#### [The task]
In your reply, repeat the full listing exactly and leave each picture out.

● ● ●

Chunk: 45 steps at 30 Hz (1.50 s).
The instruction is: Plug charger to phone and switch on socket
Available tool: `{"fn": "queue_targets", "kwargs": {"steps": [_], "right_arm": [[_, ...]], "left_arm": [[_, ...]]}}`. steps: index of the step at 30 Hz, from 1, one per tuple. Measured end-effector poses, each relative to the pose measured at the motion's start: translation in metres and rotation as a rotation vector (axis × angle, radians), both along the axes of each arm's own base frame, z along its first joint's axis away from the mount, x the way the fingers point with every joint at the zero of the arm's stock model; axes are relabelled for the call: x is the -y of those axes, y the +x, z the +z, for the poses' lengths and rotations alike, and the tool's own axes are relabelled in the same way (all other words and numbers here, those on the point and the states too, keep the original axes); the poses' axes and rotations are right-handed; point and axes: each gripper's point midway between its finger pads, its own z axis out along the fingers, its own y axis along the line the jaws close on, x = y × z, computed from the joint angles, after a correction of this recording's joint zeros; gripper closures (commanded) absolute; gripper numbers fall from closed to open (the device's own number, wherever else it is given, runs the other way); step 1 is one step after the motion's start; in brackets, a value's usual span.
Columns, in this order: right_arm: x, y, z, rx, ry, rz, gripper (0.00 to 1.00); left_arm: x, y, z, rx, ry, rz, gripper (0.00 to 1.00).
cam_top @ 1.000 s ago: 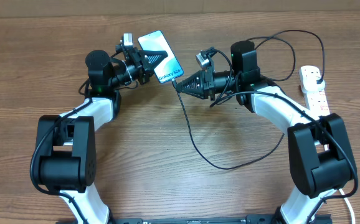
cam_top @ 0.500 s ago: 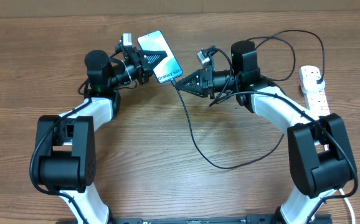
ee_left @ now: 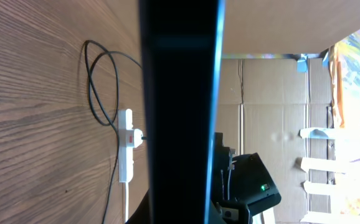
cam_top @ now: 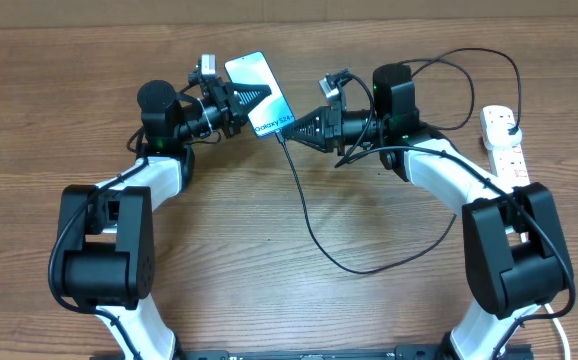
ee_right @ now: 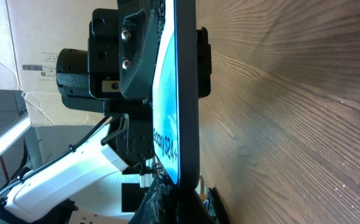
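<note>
My left gripper is closed on the side of the phone and holds it, screen facing up. My right gripper is clamped on the connector end of the charger, at the phone's bottom edge; I cannot tell if the tip is inside. The socket lies at the far right.

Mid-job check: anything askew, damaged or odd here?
Nothing stands out. The left hand grips the phone; the right hand holds the charger at its bottom edge, slack looping toward the socket.
</note>
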Motion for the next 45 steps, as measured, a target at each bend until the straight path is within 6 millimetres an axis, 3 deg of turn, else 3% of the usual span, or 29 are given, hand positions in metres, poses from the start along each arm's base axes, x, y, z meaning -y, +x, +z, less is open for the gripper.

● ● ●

#### [Answer below]
Chunk: 45 steps at 30 Hz (1.50 s).
The instruction is: Plug charger to phone and switch on socket
Available tool: `{"fn": "queue_targets", "kwargs": {"steps": [_], "right_arm": [[_, ...]], "left_arm": [[_, ...]]}}`. steps: index of the step at 30 Hz, from 1, one per tuple. Measured end-effector poses, each relative to the pose measured at the motion's start: translation in metres and rotation as a rotation vector (axis × angle, radians), both along the axes of each arm's own base frame, z along its first joint's axis away from the mount, x the way the fingers point with every joint at the zero of the arm's stock model; axes are relabelled for the call: x is the -y of those axes, y the +x, z the +z, for the poses' lengths and rotations alike, and the tool's own axes are relabelled in the same way (all other words and numbers here, those on the point and the states too, keep the original axes); the poses' axes and rotations are right-handed; point and axes: each gripper's point midway between its finger pads, its own z axis out along the fingers, its own y axis along the line the jaws close on, x = y × z, computed from the joint angles, after a correction of this recording's joint zeros; gripper closures (commanded) absolute; gripper numbers fall from closed to open (the device's own number, wherever else it is given, runs the other way); step 1 is one step after the motion's start; in brackets, a value's usual span.
Columns, in this order: right_arm: x, y, z, rx, ry, rz, gripper (0.00 to 1.00); left_arm: x, y, z, rx, ry, rz, gripper (0.00 to 1.00).
cam_top @ 1.000 s ago: 
cam_top @ 0.500 s ago: 
ee_left @ now: 
cam_top @ now: 
ee_right @ now: 
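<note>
My left gripper is closed on the side of the phone and holds it, screen facing up. My right gripper is clamped on the connector end of the charger, at the phone's bottom edge; I cannot tell if the tip is inside. The socket lies at the far right.

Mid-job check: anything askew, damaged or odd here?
Nothing stands out. The left hand grips the phone; the right hand holds the charger at its bottom edge, slack looping toward the socket.
</note>
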Motion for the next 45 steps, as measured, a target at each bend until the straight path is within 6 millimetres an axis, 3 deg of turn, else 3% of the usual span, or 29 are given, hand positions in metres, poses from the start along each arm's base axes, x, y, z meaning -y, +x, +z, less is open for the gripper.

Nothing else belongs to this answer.